Inflammation Genes – High in Some, Low in Others
The scientists, led by consultant associate professor David Furman, gathered data from a project that was started a decade ago. It included 114 participants aged from 20 to 89. Each year blood samples were drawn and medical histories updated.
In particular, the researchers looked at two clusters of genes which stimulate the production of interleukin-1-beta (IL-1β), a protein that’s a powerful cause of inflammation.
As expected, older people had more activity in these genes than younger people.

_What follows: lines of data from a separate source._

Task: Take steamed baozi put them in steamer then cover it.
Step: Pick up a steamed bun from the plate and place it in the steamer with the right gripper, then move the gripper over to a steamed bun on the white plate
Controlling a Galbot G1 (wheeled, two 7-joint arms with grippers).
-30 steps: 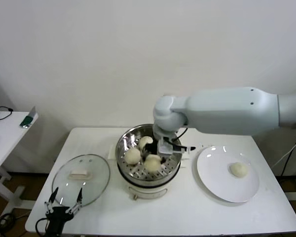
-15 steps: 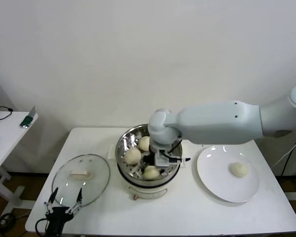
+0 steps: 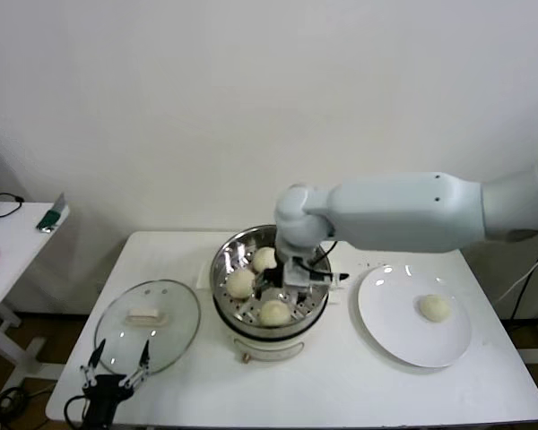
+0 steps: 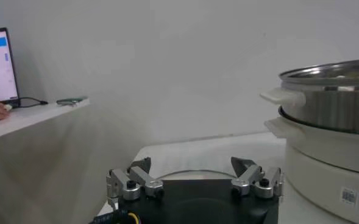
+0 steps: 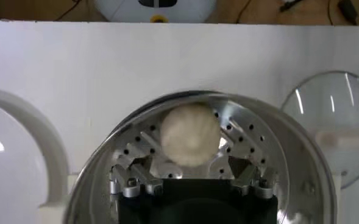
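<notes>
The steamer (image 3: 221,265) stands mid-table on its cream pot base (image 3: 267,345). Three steamed baozi lie in it: one at the left (image 3: 240,283), one at the back (image 3: 264,259), one at the front (image 3: 274,313). My right gripper (image 3: 278,288) hangs open just above the front baozi (image 5: 189,134), its fingers apart on both sides and not touching it. A further baozi (image 3: 434,308) rests on the white plate (image 3: 390,327). The glass cover (image 3: 148,318) lies flat at the left. My left gripper (image 3: 117,365) is parked open at the cover's near edge.
In the left wrist view the left gripper (image 4: 191,164) points past the cover's rim toward the steamer (image 4: 331,103) and the wall. A side table (image 3: 9,242) with a person's hand stands far left. The white table's front edge is close to the pot base.
The right gripper lowered the baozi it held onto the steamer's front, then opened and let it go. The left arm has not moved.
</notes>
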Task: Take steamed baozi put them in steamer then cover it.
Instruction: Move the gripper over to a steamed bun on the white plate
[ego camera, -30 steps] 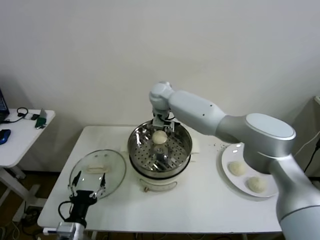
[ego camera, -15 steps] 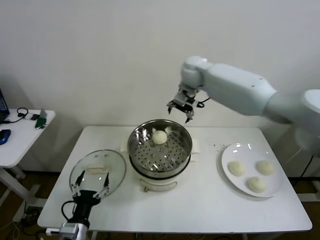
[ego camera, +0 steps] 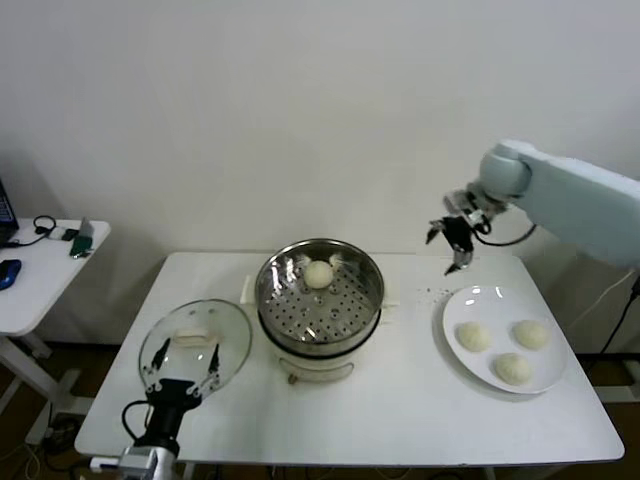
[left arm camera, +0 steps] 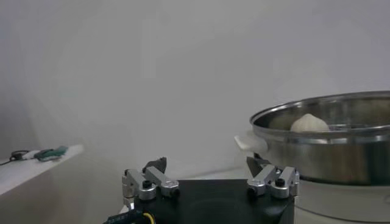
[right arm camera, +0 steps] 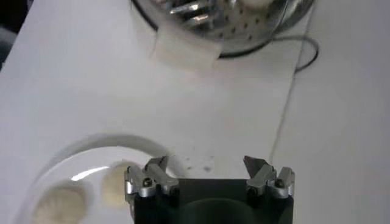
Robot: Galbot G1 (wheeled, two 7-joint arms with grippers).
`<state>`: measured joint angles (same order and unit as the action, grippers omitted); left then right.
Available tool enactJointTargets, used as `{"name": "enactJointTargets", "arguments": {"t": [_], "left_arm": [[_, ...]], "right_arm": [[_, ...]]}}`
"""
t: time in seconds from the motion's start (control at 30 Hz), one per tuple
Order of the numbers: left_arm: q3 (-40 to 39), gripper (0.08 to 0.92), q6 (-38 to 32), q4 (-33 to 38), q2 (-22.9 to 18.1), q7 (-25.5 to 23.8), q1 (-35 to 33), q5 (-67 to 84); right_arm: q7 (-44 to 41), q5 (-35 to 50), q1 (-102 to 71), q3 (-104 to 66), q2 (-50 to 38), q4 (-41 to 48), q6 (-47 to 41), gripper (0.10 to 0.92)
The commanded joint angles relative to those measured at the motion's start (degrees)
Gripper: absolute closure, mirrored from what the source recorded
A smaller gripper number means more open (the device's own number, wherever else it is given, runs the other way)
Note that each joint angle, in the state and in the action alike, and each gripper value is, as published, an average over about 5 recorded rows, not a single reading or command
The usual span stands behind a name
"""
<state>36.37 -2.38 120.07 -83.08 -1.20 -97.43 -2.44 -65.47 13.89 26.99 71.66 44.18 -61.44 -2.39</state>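
Note:
The steamer [ego camera: 268,300] stands mid-table, uncovered, with one baozi [ego camera: 319,273] on the back of its perforated tray. Three more baozi [ego camera: 473,336] [ego camera: 531,334] [ego camera: 513,368] lie on a white plate [ego camera: 460,310] at the right. In the air behind the plate's back edge, my right gripper [ego camera: 447,250] is open and empty; its wrist view shows its jaws [right arm camera: 207,163] over the plate [right arm camera: 116,146] and a baozi [right arm camera: 119,182]. The cover [ego camera: 230,345] lies flat to the left of the steamer. My left gripper [ego camera: 181,365] waits open at the cover's near edge, facing the steamer [left arm camera: 341,146].
A second white table [ego camera: 40,270] with small items stands off to the left. The steamer's cream side handle [right arm camera: 183,49] and a thin cord [right arm camera: 304,55] lie between steamer and plate. A white wall backs the table.
My right arm has lifted away from the steamer and swung right, to above the plate's back edge, leaving a baozi in the tray. The left arm has stayed put.

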Motion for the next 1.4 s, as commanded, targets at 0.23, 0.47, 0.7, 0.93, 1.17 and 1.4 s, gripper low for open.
{"name": "enactJointTargets", "arguments": {"t": [0.23, 0.47, 0.7, 0.93, 1.17, 1.4], "left_arm": [[0.0, 0.177, 0.1, 0.6, -0.6, 0.1, -0.8, -1.3], [0.0, 0.177, 0.1, 0.3, -0.9, 0.1, -0.7, -1.3], [0.1, 0.177, 0.0, 0.0, -1.0, 0.1, -0.8, -1.4], [0.3, 0.177, -0.1, -0.2, -1.0, 0.1, -0.8, -1.4], [0.4, 0.177, -0.2, -0.2, -1.0, 0.1, -1.1, -1.4], [0.3, 0.177, -0.2, -0.2, -1.2, 0.2, -1.1, -1.5]], "right_arm": [[-0.2, -10.5, -24.6, -18.7, -4.0, 8.1, -1.7, 0.203], [0.1, -12.8, -26.5, -21.7, -1.4, 11.4, -0.3, 0.203], [-0.1, -13.5, -26.8, -22.0, 0.3, 13.0, -0.1, 0.203], [-0.8, -14.5, -26.9, -22.2, 1.3, 13.8, 0.2, 0.203], [-1.7, -15.0, -27.0, -23.8, 2.6, 15.5, 1.3, 0.208], [-2.3, -15.1, -26.5, -24.9, 3.2, 17.0, 1.9, 0.284]]}}
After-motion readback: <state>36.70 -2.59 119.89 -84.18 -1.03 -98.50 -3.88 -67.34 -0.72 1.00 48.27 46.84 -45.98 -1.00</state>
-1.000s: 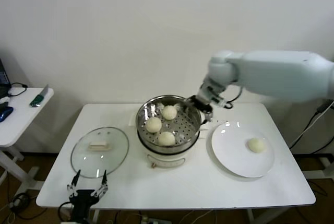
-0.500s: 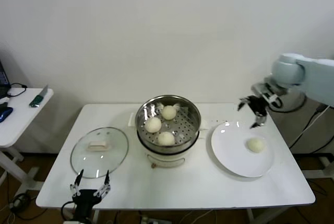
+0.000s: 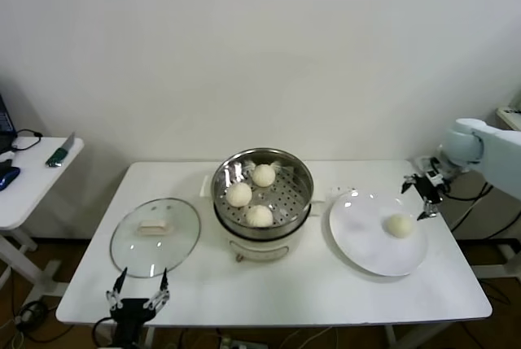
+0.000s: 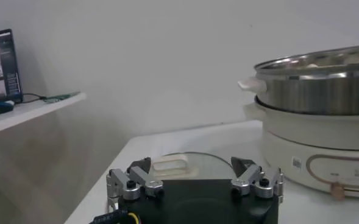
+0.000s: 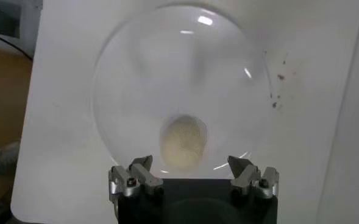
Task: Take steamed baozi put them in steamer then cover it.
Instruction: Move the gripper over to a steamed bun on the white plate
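**Hazards and Container Contents: Last Bun Pickup**

The right end effector (image 3: 423,197) hangs released, jaws spread wide, above the far right edge of the flat white round plate (image 3: 358,239). One small off-white dome-shaped baozi (image 3: 398,225) lies on that plate, just beside the end effector.

Risks, as judged:
- The soft bun may deform or roll on the smooth plate if the jaws close off-centre.
- The plate may slide on the white counter (image 3: 326,292) if pushed.

The shiny round stainless-steel steamer (image 3: 301,172), on its white pot base, holds three buns on the perforated floor. The clear round glass cover (image 3: 155,235) lies flat on the counter, left of the steamer. The left end effector (image 3: 137,300) waits released near the cover.
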Controlling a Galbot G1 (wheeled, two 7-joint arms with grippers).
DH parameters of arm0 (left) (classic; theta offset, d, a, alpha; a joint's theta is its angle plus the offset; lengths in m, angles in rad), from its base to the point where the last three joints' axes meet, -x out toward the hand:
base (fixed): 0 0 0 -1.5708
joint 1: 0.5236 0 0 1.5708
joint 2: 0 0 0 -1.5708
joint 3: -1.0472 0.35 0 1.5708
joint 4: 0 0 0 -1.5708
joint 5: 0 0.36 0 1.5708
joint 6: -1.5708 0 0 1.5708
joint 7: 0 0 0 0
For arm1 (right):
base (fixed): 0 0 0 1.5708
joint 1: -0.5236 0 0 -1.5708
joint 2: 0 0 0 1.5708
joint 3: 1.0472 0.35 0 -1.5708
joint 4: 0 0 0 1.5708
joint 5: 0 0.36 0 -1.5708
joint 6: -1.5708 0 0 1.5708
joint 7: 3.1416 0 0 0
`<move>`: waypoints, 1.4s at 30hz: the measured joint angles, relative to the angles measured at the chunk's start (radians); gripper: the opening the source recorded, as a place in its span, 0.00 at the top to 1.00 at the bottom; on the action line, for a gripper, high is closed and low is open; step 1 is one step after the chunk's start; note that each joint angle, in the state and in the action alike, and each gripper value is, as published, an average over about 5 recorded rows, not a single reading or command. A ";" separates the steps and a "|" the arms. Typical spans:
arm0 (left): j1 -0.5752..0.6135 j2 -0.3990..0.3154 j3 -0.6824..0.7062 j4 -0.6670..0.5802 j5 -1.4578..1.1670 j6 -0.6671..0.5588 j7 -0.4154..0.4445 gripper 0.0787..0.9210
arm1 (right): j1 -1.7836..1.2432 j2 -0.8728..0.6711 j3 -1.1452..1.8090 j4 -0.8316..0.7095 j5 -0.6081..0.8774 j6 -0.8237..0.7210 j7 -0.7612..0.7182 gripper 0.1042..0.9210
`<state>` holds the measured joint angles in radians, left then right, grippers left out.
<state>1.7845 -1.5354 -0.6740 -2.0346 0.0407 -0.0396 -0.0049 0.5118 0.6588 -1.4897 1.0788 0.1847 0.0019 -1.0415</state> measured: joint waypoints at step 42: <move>-0.010 -0.017 -0.009 0.009 0.007 0.013 -0.006 0.12 | -0.293 0.163 0.251 -0.285 -0.115 0.016 0.016 0.43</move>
<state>1.7747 -1.5523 -0.6830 -2.0251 0.0481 -0.0263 -0.0105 0.2189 0.8218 -1.2384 0.7940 0.0693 0.0176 -1.0250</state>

They also found some older members of the group were either high or low activators of the genes. Comparing the high activators to the low ones the scientists found:
Higher levels of harmful nucleic acid (DNA/RNA) breakdown products
Elevated concentrations of IL-1β in the high activators
Increased activity of free radicals and breakdown products caused by them
Three out of four had high blood pressure compared to less than one in ten of the low activators
The high activators were much more likely to have stiff arteries
Those high activators older than 85 in 2008 were substantially more likely to have died by 2016
They were only about one-tenth as likely as the low activators to have at least one close family member who had lived past 90
They drank much less coffee and ingested lower levels of caffeine from other sources
It became quite clear that high activators generated much more inflammation, which in turn increased the risk of disease and death.
To test the effect of the harmful nucleic acid metabolites that were so prominent in the high activators, the researchers incubated them into a type of immune cell in a Petri dish. This resulted in boosted activity of one of the gene clusters and consequently of inflammatory IL-1β.
To confirm the negative findings in a living creature, they next injected the metabolites into mice. This caused massive whole body inflammation, high blood pressure and kidney damage.
Caffeine Substantially Reduced Inflammation
Noting that the low gene activators drank much more coffee and caffeine products, they repeated the same experiment they carried out in the Petri dish. This time however, they added caffeine and a caffeine-related product called theophylline, which is also found in tea, and theobromine, which is abundant in chocolate.
The result was that inflammation was substantially inhibited.
Commenting on the study professor Furman said, “More than 90% of all non-communicable diseases of aging are associated with chronic inflammation. It’s also well known that caffeine intake is associated with longevity. Many studies have shown this association. We’ve found a possible reason for why this is so.
“There’s some suggestion in this study that moderate caffeine might be enough to quell some of this inflammation.
“The more caffeine people consumed, the more protected they were…”
In fact, the study showed people who drank more than five cups a day displayed very low levels of activity in these inflammation-causing genes. It seems that caffeine has the ability to substantially turn down this inflammatory pathway.
Another member of the Stanford team, Mark Davis, professor of microbiology and immunology added, “That something many people drink – and actually like to drink – might have a direct benefit came as a surprise to us. What we’ve shown is a correlation between caffeine consumption and longevity. And we’ve shown more rigorously in laboratory tests, a very plausible mechanism for why this might be so.”